Task instructions:
Start at the top line and retype the data exactly through to the end.

*** Opening Data below ***

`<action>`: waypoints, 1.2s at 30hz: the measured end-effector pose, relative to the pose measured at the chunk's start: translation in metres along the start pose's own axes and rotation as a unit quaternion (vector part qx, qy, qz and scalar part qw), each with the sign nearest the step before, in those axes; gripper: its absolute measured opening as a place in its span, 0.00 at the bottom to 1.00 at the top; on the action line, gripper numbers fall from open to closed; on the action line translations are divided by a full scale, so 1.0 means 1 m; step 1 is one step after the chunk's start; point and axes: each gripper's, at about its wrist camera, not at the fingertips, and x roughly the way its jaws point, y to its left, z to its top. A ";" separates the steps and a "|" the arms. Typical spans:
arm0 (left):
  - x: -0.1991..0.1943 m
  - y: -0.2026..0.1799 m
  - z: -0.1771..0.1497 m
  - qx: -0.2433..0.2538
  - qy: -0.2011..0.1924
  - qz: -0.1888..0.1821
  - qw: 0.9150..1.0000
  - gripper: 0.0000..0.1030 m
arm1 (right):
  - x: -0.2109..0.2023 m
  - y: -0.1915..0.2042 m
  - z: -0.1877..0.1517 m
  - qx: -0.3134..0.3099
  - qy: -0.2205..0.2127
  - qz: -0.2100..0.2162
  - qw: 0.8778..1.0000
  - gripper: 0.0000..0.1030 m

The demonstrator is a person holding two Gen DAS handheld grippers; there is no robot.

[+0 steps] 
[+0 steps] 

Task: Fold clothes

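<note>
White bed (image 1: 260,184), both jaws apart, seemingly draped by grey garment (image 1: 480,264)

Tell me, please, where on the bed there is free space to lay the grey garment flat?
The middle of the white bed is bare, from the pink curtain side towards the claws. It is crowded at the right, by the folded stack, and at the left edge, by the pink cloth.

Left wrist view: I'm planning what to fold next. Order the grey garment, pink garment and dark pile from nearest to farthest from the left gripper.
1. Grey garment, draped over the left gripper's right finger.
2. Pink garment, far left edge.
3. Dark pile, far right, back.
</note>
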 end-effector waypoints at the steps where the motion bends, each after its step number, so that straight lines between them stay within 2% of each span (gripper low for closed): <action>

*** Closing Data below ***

Output:
`<action>`: waypoints, 1.2s at 30hz: the measured end-effector pose, relative to the pose measured at the chunk's start: translation in metres along the start pose's own axes and rotation as a unit quaternion (vector part qx, qy, qz and scalar part qw), each with the sign nearest the step before, in those axes; gripper: its absolute measured opening as a place in its span, 0.00 at the bottom to 1.00 at the top; on the action line, gripper numbers fall from open to closed; on the action line translations are divided by a full scale, so 1.0 means 1 m; step 1 is one step after the chunk's start; point and axes: each gripper's, at about its wrist camera, not at the fingertips, and x roughly the way its jaws point, y to its left, z to its top. A ";" separates the steps and a "|" the arms. Typical spans:
arm0 (left):
  - x: -0.1991..0.1943 m
  - y: -0.2026..0.1799 m
  - z: -0.1771..0.1497 m
  - qx: -0.2433..0.2538
  - qy: -0.2011..0.1924
  - qz: -0.1888..0.1821
  - qw: 0.9150..1.0000
  - gripper: 0.0000..0.1030 m
arm1 (right):
  - x: -0.2109..0.2023 m
  - y: -0.1915..0.2042 m
  - z: -0.1877..0.1517 m
  - qx: -0.3134..0.3099
  - qy: -0.2205..0.2127
  - qz: -0.2100..0.2162
  - qw: 0.8778..1.0000
  - gripper: 0.0000..0.1030 m

The demonstrator is a person holding two Gen DAS handheld grippers; there is no robot.

[+0 steps] 
[+0 steps] 

Task: Fold clothes

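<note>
White bed (image 1: 260,184), both jaws apart, seemingly draped by grey garment (image 1: 480,264)

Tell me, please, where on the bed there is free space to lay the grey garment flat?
The middle of the white bed is bare, from the pink curtain side towards the claws. It is crowded at the right, by the folded stack, and at the left edge, by the pink cloth.

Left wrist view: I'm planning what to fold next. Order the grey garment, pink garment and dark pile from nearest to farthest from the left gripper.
1. Grey garment, draped over the left gripper's right finger.
2. Pink garment, far left edge.
3. Dark pile, far right, back.
</note>
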 end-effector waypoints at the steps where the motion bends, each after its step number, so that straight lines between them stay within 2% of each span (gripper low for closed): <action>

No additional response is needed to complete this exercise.